Снова клуб дыма поплыл от Хворостина по комнате. Он помолчал секунду, наслаждаясь, и заговорил:
— Получает огромное наследство некий лихой кудрявый вольнодумец и — что бы вы думали? — от слов своих о свободе немедля и наотрез не отказывается. А они теперь опасны для его благополучия, которое он, кстати, очень ценит за возможность выпить и угостить друзей. И не только от слов не отказывается, но и действовать начинает. Льстить этому человеку я бы не хотел, но ведь чаще всего в жертву приносятся сами идеалы. А он, принося в жертву идеалам грядущее благополучие, отпускает на волю две тысячи крепостных.
— Во-первых, тысячу восемьсот, во-вторых, был взят довольно большой выкуп, в-третьих, оставьте тон панегирика или некролога, это мешает, согласитесь, объективному обсуждению…
— Нет, — живо ответил Хворостин, усмехнувшись. — Не мешает, ибо в этой охапке лавров уже заложена здоровая железная гирька. Секундочку…
— А, пожалуйста! — Огарев тоже засмеялся.
— А стало ли им, крестьянам, лучше? — вдруг спросил Хворостин резко и требовательно.
— Трудно сказать с определенностью, — послушно откликнулся Огарев. — Понимаете, у меня еще тогда возникло ощущение, словно я сбросил покров с новых, уже вполне завязавшихся там отношений, не более человечных, чем рабство. Я увидел…
— В третьем лице вы желали, — мягко поправил Хворостин.
— Наплевать, — отмахнулся Огарев. — Перейдем к третьему лицу, когда станем обсуждать другие мои огрехи. Они, видите ли, крепостные то есть, жили, платя оброк со своих луговых, рыбных и охотничьих доходов. Бедные работали на богатых, у которых постоянно состояли в долгу, ибо те выплачивали за них оброк. Теперь те же разбогатевшие помогли бедным отдать выкуп, тем самым лишь упрочив кабалу. Надо вам сказать, барин об этом не подумал…
— Молод был? — сказал Хворостин полувопросительно.
— Скорее, поверхностен, — ответил Огарев. — Я, впрочем, об этом не жалею. Я другого насмотрелся вдоволь, что заставило меня здорово задуматься.
— Потому вы и переменили свои планы в отношении остальных подопечных? — спросил Хворостин.

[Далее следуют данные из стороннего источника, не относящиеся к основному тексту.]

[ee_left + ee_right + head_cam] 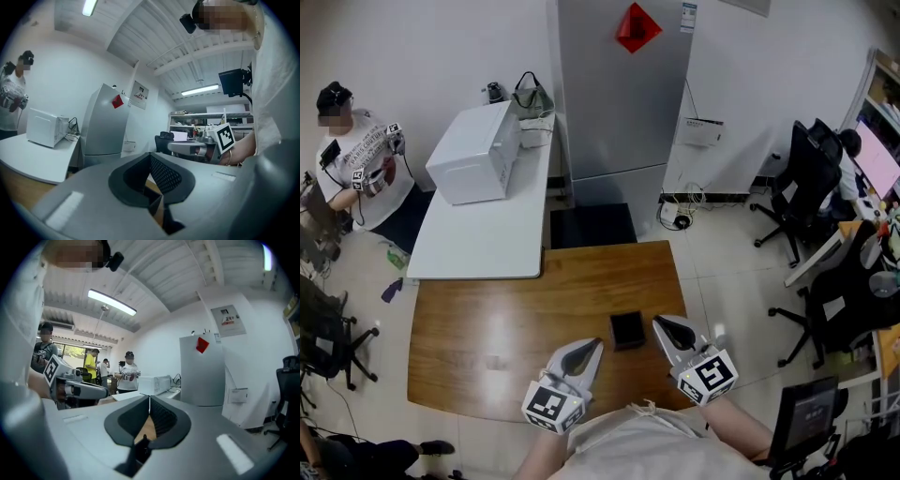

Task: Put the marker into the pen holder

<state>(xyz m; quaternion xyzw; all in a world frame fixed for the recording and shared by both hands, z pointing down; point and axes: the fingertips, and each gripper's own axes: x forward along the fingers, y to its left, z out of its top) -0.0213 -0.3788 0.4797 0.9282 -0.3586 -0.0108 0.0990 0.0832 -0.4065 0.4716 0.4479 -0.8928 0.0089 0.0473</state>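
Observation:
A small black square pen holder (627, 330) stands on the brown wooden table (487, 328), near its front edge. My left gripper (596, 344) sits just left of the holder, its jaws pressed together with nothing between them (150, 155). Just right of the holder is my right gripper (657, 322), also shut and empty (149, 398). Both point away from me over the table. Each gripper shows in the other's view, the right gripper (171, 146) and the left gripper (105, 392). I see no marker in any view.
A white table (487, 234) with a white boxy appliance (476, 150) adjoins the wooden table at the back. A grey cabinet (619, 94) stands behind. Black office chairs (802, 183) are at the right. A seated person (356, 159) is at the far left.

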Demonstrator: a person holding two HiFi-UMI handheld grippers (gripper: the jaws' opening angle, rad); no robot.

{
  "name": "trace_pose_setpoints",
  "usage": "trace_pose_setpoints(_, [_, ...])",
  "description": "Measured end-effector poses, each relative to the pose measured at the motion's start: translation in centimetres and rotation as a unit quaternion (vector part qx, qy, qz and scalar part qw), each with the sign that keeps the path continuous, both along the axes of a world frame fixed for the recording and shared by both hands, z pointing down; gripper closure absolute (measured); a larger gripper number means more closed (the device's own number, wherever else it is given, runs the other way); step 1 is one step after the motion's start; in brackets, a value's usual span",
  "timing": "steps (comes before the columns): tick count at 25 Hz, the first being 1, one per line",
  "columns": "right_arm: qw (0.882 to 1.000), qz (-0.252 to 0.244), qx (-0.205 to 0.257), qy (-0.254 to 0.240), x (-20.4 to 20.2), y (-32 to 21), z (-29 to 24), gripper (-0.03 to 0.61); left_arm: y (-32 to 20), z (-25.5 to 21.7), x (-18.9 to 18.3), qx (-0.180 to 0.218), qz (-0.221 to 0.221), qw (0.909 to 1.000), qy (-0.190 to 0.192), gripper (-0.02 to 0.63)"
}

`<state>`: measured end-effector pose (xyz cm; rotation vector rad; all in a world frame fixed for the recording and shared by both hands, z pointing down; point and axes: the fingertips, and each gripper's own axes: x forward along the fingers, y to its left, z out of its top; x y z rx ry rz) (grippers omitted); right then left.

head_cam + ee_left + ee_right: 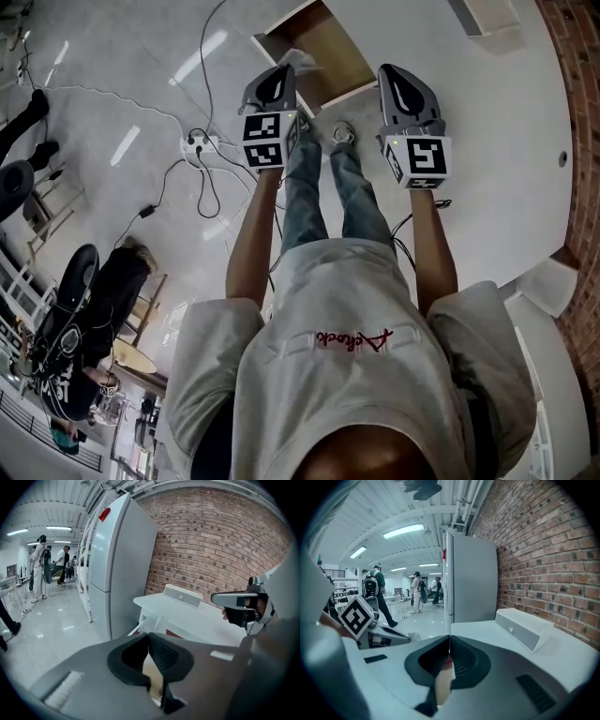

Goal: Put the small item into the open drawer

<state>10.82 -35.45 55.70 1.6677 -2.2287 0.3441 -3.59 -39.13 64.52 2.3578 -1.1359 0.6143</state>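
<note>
The left gripper [283, 71] has its jaws pressed together on nothing. Its tip is just beside a white crumpled thing [301, 60], likely the small item, at the open drawer [330, 58]'s left edge; I cannot tell whether it lies inside. The right gripper [396, 73], likewise closed and empty, hangs over the white cabinet top [469, 103]. The 2 seem merely poised.

Head camera: steeply down. Left claw [150, 641], right claw [450, 641] cameras: close behind jaws; share fridge [117, 564], brick wall [211, 541].

The open drawer [323, 52] lies just beyond the shoes [342, 134], a power strip [200, 143] to their left.
</note>
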Motion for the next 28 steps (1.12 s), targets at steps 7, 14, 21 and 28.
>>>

— Черт его знает, — сказал Огарев, — вы ведь все хотите приписать мне некую разумность и последовательность, а я, ей-богу, поступал наугад и наобум.
— Тем ценнее будет, когда последовательность мы с вами все-таки обнаружим. — Хворостин нагнулся вперед, взял спички и, высыпав десяток на курительный столик, выложил из них дорожку в три спички и ответвление в две стороны. — Последовательность в том, смотрите, батенька, что вы непрерывно искали доброкачественный путь. Согласитесь! Что же вас так поразило тогда?